The Irish Nurses and Midwives Organisation has said that the number of midwives leaving the health service outpaces recruitment significantly.
Speaking at the Joint Committee on Health, Mary Leahy, first Vice-President of the INMO, said 63 midwives were recruited last year, however the overall number of staff midwives fell by 15 in December.
The committee has been discussing the National Maternity Strategy 2016-2026.
Ms Leahy said that midwifery is a profession that requires continuity of staffing levels.
She said it is a concern that the highly pressured environments in which midwives work do not lend themselves to retention of staff.
Chairperson of the Institute of Obstetricians and Gynaecologists Dr Peter Boylan told the committee there was a well-recognised deficiency at national level in access to ultrasound services.
The institute regards this as a high priority.
Dr Boylan said that many consultant jobs are so unattractive that no applications are received.
He said this was a major change from a decade ago and requires urgent and realistic action by the State.
Dr Boylan said there were currently only three perinatal psychiatrists in the country, only two of whom are full-time and all three are in the Dublin area.
He said women are badly served in this respect.
Fianna Fáil's Billy Kelleher asked how long it would be before all women can get a scan at 12 weeks and at 20 weeks.
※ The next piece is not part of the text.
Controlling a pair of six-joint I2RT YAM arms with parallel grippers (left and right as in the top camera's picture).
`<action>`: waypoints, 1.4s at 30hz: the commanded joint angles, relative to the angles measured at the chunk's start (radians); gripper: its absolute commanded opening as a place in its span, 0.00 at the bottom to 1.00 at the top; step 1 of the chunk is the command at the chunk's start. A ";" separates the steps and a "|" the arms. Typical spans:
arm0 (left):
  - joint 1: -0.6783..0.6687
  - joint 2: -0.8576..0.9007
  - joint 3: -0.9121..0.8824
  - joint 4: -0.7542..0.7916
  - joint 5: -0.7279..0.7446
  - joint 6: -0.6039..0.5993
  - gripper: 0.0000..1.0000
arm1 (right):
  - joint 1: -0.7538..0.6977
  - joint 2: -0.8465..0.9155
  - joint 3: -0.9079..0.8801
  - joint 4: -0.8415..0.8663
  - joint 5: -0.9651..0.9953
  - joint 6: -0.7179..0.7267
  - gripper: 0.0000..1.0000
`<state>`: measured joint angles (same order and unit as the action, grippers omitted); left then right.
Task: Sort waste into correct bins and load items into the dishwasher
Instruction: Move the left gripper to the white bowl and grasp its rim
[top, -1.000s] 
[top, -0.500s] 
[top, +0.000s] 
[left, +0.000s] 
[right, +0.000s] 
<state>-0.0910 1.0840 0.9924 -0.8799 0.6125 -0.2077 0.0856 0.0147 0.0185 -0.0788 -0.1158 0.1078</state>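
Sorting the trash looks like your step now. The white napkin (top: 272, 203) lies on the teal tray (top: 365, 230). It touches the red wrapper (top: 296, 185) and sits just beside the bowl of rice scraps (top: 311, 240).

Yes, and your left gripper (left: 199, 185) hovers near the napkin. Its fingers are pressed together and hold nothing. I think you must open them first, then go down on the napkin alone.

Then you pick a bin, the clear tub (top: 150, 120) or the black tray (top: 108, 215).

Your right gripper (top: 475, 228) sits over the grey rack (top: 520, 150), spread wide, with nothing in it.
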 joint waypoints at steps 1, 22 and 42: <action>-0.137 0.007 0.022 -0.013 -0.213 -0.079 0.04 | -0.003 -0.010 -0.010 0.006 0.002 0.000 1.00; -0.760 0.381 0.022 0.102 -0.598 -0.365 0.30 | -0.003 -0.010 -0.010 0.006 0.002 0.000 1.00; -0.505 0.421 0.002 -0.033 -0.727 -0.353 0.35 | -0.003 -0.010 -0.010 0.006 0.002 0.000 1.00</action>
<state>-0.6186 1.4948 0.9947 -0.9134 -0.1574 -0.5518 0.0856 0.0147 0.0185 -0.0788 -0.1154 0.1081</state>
He also asked if all 19 maternity hospitals and units can remain as they are.
Sinn Féin's Louise O'Reilly also said that getting a scan was a postcode lottery.
HSE National Programme Director of the National Women and Infants Health Programme Kilian McGrane said it would likely be at least 18 months before the service can achieve 100% access to anomaly scanning.
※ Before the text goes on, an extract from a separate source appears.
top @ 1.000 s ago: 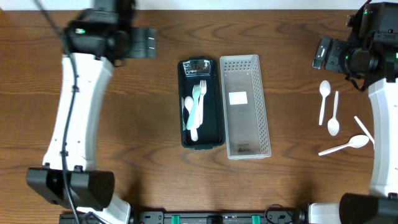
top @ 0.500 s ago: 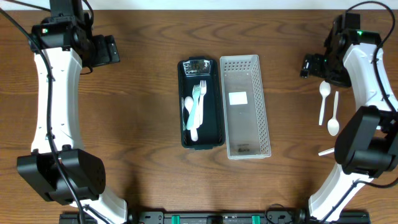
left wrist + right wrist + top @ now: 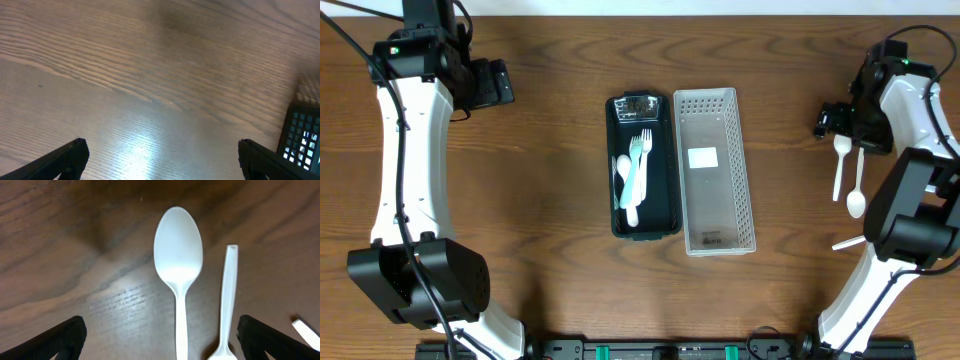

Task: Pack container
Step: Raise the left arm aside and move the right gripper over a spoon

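Note:
A dark green container (image 3: 665,200) sits mid-table and holds a pale fork and a white spoon (image 3: 632,180). A clear lidded basket (image 3: 713,170) lies beside it on the right. White plastic spoons lie at the right: one (image 3: 840,160) (image 3: 178,260) below my right gripper, a second (image 3: 857,190) (image 3: 227,305) beside it. My right gripper (image 3: 160,340) (image 3: 840,125) is open, its fingers either side of both spoons, touching neither. My left gripper (image 3: 160,160) (image 3: 485,82) is open and empty over bare wood at the far left.
A further white spoon tip (image 3: 842,244) shows by the right arm's base. The basket's corner (image 3: 302,140) shows at the right edge of the left wrist view. The table's far edge runs just behind both grippers.
My right gripper has moved down and a little right, over the spoon bowl. Over the full second, both arms swung outward; the left one is still over the last half second.

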Controlling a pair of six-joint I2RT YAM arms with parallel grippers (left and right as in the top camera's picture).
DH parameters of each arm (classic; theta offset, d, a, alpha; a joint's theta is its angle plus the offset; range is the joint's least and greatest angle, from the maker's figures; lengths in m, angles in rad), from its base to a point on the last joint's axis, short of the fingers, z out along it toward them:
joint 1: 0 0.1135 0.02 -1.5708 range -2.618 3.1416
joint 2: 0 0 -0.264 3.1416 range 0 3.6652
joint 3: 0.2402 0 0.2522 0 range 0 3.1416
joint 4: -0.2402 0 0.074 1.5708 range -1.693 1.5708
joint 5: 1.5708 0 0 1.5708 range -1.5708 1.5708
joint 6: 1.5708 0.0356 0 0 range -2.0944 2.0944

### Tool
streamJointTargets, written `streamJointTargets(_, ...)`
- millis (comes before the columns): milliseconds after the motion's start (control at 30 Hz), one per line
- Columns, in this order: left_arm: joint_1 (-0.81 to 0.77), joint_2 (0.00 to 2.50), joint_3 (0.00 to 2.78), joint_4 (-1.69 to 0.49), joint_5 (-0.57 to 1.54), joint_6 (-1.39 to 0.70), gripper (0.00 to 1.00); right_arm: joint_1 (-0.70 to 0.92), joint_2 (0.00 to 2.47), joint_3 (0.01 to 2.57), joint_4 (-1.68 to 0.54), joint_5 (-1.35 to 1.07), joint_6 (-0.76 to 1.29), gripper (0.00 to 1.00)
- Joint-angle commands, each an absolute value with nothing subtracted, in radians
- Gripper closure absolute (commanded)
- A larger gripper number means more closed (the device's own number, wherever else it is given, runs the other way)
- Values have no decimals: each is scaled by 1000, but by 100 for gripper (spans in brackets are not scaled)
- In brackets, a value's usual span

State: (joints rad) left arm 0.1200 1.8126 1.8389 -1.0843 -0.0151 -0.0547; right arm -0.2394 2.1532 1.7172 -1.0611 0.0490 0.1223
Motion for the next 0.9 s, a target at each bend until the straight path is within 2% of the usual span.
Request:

He said that each hospital was asked to identify how many extra ultrasonographers are required to ensure that all women presenting at each maternity hospital can be offered an anomaly scan.
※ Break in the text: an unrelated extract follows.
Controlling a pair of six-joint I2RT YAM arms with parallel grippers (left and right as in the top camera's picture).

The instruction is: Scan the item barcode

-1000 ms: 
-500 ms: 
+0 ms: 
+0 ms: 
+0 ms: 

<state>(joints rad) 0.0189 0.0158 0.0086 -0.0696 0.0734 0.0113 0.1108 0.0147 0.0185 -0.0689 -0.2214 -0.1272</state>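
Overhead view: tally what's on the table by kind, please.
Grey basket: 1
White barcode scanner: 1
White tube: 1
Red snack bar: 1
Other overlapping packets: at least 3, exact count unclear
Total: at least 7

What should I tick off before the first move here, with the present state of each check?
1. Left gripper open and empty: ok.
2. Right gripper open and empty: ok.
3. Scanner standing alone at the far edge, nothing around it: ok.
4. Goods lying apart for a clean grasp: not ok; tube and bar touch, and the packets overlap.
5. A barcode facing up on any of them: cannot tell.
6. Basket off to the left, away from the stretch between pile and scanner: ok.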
Clinical Director of the HSE's National Women's & Infants Health Programme Dr Peter McKenna said that none of the 19 maternity hospitals is too small by international standards.
He said that most of the hospitals or units deliver 1,000 babies a year each, while the four big units deliver between 8,000-9,000 a year.
Dr McKenna said there were no concerns regarding safety issues but there may be separate issues regarding recruitment and staffing.
He said that when something goes wrong the adverse media coverage has an impact in terms of recruitment.
Dr Boylan said that when a baby dies the staff working on the case are secondary victims and feel it deeply.
He said that midwives may also sometimes believe that a doctor has ignored their advice. He said there can also be issues with the use of locum consultants at weekends.
He said there was good teamwork in Ireland between doctors and midwives.